The computer boots properly with the added kernel option pci=use_crs. Attached is a complete boot log. There are still warnings about address space collisions, though. Hopefully you can come up with a permanent solution of this regression soon.
Thanks everyone!
Finally running 3.0.0-1 on Debian Testing. Thank-you for taking the time to research this issue. (In reply to comment #26) > Finally running 3.0.0-1 on Debian Testing. Thank-you for taking the time to > research this issue. Have you reported your issues somewhere already? If you have a different system than already reported, could you open a new report and attach there the information about your system? `dmesg` and relevant sections of `dmidecode` should be enough. Created attachment 71152 [details]
output of `dmidecode`(from Debian Sid/unstable 2.9-1.2)
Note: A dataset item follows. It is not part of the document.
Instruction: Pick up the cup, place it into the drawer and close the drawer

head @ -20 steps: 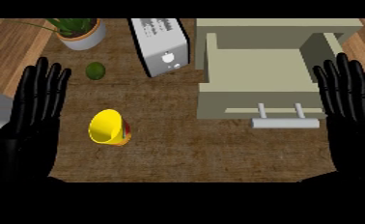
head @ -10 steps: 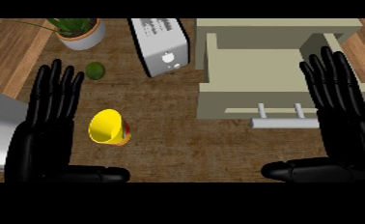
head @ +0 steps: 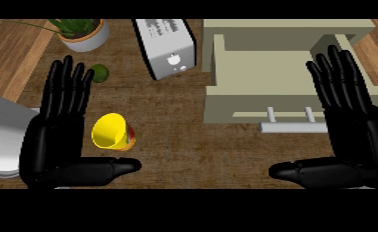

I am attaching the output of `dmidecode`. Unfortunately ASUS does not seem to fill out all tables.
$ dmesg | grep -i m2v
[ 0.000000] DMI: System manufacturer System Product Name/M2V-MX SE, BIOS 0304 10/30/2007
Created attachment 71172 [details]
[PATCH] x86/PCI: use host bridge _CRS info on ASUS M2V-MX SE
Bjorn is working on a real fix. But until he has time and this gets in it would be great to get this quirk in.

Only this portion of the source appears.